Prevent source content from getting entirely replaced by CKEditor5's normalized HTML output?

adamerose commented 1 month ago

I'm looking for advice on getting around the fact that CKEditor5 always normalizes source data.

The docs say that is core behavior that cannot be changed (link), but this is a big problem if the user or developer cares about the source, for example using CKE5 to edit pre-existing HTML or markdown content. My own use case is a VS Code extension for viewing and editing .md files.

Is there any guidance for use cases like this?

The problems are...

All non-renderable content is lost including , <script>, <meta>, and <style>
Syntax gets changed. eg Tag <em> becomes <i>. Markdown bullets - become *
All formatting and indentation gets lost

Is there any way CKEditor5 could be modified to optionally only normalize the chunks of source that were modified instead of the entire thing? If I was to solve this without rewriting the CKEditor5 internals I think I would have to do something like...
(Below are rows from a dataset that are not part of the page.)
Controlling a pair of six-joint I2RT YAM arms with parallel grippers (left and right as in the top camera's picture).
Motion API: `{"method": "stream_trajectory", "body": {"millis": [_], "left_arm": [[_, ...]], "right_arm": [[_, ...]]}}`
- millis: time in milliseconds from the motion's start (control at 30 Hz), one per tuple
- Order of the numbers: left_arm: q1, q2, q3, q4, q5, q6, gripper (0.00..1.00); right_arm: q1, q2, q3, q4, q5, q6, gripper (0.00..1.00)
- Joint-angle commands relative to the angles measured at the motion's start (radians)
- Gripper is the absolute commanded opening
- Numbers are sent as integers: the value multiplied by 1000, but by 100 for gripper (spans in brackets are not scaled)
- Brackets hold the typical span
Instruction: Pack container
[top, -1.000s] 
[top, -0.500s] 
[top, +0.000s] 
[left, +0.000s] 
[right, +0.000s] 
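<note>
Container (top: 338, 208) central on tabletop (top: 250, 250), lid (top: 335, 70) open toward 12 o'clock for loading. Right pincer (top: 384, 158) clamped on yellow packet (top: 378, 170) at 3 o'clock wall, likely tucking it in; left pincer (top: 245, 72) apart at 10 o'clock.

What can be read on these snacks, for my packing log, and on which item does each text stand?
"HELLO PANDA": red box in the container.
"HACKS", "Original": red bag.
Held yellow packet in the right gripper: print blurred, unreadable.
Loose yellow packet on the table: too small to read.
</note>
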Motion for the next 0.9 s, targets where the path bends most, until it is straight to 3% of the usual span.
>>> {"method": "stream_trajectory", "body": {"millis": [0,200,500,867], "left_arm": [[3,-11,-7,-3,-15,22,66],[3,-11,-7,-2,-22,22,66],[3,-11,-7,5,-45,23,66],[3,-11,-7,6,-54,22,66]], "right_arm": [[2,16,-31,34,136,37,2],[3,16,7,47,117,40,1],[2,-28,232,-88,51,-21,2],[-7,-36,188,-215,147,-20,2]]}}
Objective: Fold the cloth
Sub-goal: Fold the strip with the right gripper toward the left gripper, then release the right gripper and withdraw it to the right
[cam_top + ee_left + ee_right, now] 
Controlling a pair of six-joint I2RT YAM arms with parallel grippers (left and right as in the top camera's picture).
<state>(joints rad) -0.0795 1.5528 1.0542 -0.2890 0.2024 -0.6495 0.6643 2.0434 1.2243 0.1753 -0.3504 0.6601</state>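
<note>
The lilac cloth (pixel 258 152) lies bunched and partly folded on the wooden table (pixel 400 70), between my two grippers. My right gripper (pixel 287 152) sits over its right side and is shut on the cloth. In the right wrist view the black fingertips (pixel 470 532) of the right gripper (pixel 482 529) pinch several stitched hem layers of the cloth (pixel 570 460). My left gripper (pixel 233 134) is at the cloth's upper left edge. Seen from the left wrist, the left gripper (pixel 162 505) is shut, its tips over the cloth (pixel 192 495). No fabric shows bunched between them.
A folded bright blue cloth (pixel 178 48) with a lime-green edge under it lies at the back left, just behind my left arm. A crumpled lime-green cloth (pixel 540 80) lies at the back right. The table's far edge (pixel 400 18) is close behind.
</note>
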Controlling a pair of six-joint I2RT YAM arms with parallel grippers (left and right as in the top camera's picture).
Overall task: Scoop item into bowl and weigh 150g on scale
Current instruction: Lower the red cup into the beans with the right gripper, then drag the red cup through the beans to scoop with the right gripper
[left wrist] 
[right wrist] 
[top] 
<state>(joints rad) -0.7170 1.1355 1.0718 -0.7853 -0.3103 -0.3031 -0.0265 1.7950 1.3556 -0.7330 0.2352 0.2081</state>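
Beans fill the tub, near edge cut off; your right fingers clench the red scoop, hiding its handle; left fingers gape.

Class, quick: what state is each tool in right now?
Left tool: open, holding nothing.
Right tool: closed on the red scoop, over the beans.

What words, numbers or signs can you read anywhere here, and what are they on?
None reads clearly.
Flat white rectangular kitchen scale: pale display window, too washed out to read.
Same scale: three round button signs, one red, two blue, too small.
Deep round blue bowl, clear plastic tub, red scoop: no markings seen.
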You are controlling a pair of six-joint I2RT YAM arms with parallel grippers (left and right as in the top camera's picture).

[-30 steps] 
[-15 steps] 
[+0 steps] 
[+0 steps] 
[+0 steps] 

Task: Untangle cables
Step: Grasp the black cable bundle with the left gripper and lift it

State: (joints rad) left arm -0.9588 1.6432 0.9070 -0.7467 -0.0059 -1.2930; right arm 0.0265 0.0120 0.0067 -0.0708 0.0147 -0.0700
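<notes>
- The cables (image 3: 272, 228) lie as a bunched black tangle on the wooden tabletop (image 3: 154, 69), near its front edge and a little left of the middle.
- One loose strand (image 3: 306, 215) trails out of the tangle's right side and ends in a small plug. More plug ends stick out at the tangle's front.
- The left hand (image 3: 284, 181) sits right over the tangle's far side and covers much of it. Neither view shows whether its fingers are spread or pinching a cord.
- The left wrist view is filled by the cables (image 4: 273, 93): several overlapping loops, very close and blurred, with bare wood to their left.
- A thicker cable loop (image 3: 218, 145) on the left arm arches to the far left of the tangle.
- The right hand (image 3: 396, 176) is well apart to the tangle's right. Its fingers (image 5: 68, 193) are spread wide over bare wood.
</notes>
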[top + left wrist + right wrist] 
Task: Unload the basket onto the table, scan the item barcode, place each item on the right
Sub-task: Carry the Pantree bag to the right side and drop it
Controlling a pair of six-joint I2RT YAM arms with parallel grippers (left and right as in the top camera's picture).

Run the CKE normalization on both the original source and editor output
Perform a diff between them to identify blocks that actually changed
Merge those changes back into the original source

But that seems like a fragile solution, so I'm hoping for feedback.

Witoso commented 1 month ago

Hi! This is very unlikely to happen I think, and creating something like this would be a huge task. Everything that editor parses is represented in an internal model structure. We don't have em or i we have attribute on a text node with italic. All of the features operate on this abstruct structure, and the output is just translating it to a desired format.

Run the CKE normalization on both the original source and editor output

Perform a diff between them to identify blocks that actually changed

Merge those changes back into the original source

This could be one of the solutions, but would make the getData operation even more heavy than it is today. Creating a diffing and merging heuristics would also be challenging for sure.

All non-renderable content is lost including , <script>, <meta>, and <style>

Have you tried features like HTML Comments, or Full Page? I'm not sure how would they behave with the markdown output TBH.

Syntax gets changed. eg Tag <em> becomes <i>. Markdown bullets - become *

All formatting and indentation gets lost

Is it the case of always outputting what was inputted, or the matter of preferences? Both editor API and markdown output could be configured in some way.

adamerose commented 3 weeks ago

Is it the case of always outputting what was inputted, or the matter of preferences?

The former. For example when using my plugin to just fix a single typo in a README.md, the entire file gets modified in unrelated/destructive ways. Changing - to *, removal of comments, and autoformatting are examples of that.

Have you tried features like HTML Comments, or Full Page? I'm not sure how would they behave with the markdown output TBH.

Markdown comments still get lost with HTML Comments, and Full Page breaks the rendering causing the entire source to render as a single paragraph element. The GeneralHtmlSupport feature also seems relevant.

This could be one of the solutions, but would make the getData operation even more heavy than it is today. Creating a diffing and merging heuristics would also be challenging for sure.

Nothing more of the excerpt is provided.